Exercise directions: Nothing but the lines from the one containing "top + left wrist" through the final line of the listing should appear in the answer, each exactly as written.

Content starts

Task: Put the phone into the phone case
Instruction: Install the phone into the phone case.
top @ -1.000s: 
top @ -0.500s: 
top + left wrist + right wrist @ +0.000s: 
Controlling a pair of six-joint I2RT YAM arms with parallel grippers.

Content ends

Output for this exercise:
top + left wrist + right wrist @ +0.000s: 
Controlling a pair of six-joint I2RT YAM arms with parallel grippers.

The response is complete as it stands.